EXERCISE DIRECTIONS » A complete answer lists every line of the entries below where the string "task" appears.

RECORD SET »

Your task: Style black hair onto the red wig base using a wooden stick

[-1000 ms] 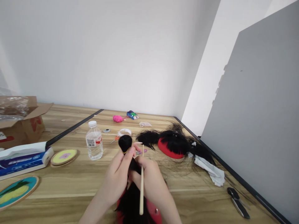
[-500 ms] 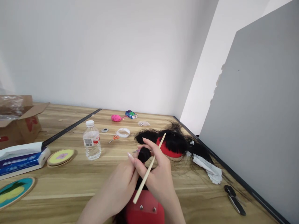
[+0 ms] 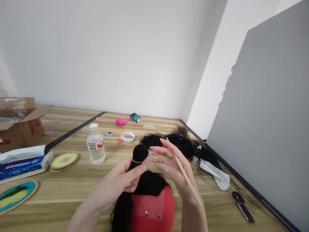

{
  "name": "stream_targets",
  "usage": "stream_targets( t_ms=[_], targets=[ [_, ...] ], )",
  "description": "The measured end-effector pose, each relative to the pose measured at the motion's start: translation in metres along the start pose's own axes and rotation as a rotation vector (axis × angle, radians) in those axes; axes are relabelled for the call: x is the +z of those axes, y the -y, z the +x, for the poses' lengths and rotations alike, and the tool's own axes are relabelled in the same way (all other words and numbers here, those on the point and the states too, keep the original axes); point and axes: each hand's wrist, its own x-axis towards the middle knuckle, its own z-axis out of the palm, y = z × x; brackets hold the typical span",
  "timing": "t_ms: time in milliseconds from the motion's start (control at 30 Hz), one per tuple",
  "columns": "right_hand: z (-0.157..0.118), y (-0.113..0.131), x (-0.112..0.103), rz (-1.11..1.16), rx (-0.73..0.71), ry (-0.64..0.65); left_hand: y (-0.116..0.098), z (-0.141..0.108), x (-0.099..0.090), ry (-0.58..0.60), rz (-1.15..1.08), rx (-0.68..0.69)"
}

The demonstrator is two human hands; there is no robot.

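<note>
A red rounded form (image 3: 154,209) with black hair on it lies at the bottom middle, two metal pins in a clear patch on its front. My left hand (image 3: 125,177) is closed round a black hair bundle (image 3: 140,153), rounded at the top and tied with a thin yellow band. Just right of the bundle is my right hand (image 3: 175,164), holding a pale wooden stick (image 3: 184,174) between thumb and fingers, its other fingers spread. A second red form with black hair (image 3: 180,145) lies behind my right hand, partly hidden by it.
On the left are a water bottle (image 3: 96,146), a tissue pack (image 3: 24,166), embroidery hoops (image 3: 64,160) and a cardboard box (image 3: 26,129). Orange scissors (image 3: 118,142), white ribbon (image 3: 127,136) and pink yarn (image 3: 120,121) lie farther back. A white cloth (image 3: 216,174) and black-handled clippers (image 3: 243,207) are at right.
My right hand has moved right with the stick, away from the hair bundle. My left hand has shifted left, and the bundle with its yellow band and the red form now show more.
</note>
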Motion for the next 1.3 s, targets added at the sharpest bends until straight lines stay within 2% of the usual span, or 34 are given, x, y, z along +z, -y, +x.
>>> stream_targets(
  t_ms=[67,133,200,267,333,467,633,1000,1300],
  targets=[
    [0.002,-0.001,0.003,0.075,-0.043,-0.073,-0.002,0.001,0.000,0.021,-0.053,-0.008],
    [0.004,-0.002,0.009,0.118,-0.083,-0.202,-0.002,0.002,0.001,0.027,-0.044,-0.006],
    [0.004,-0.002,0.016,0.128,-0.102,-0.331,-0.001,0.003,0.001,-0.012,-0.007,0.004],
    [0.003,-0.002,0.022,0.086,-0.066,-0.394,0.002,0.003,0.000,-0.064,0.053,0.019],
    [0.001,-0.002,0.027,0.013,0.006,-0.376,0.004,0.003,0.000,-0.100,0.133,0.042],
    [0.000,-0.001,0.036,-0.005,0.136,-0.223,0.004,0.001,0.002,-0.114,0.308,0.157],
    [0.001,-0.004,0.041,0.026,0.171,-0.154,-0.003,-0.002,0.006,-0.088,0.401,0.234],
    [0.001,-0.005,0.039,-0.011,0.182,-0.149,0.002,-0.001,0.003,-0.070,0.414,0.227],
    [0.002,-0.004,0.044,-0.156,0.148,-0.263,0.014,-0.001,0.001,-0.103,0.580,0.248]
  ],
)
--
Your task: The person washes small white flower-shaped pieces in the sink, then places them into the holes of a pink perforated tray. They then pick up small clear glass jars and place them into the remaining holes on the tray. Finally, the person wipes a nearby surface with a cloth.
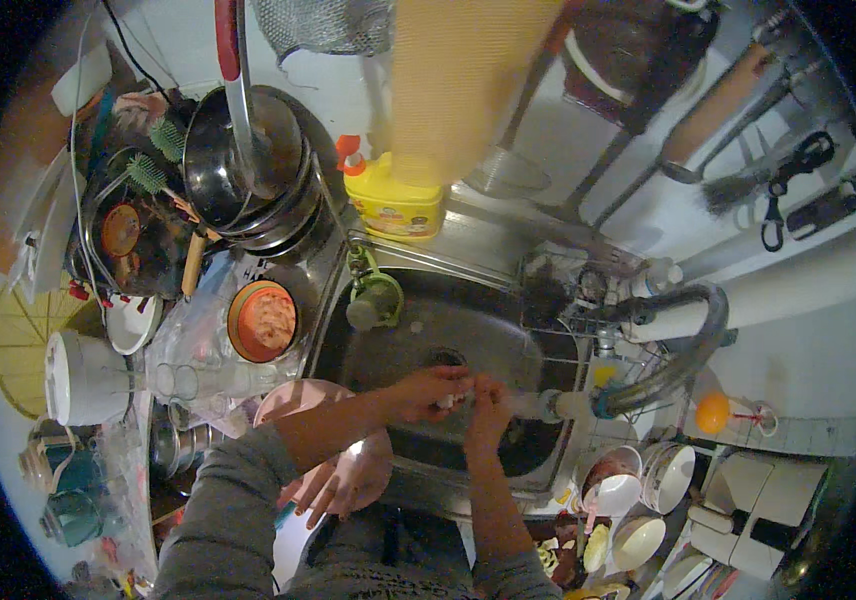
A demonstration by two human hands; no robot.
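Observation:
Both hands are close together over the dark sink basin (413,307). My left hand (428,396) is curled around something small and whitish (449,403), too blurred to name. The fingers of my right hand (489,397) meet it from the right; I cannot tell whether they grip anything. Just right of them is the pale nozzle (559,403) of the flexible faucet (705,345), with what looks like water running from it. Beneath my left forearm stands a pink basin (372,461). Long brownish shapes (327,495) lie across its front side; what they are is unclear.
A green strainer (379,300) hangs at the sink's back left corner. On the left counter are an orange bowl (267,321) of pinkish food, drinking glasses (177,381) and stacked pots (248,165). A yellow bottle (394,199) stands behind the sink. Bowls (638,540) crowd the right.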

RESPONSE AREA »
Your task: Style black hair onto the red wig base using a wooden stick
Your task: The person washes small white flower-shaped pieces in the sink, then places them into the holes of a pink perforated tray. They then pick up small clear glass jars and place them into the remaining holes on the tray. Finally, the person wipes a nearby surface with a cloth.

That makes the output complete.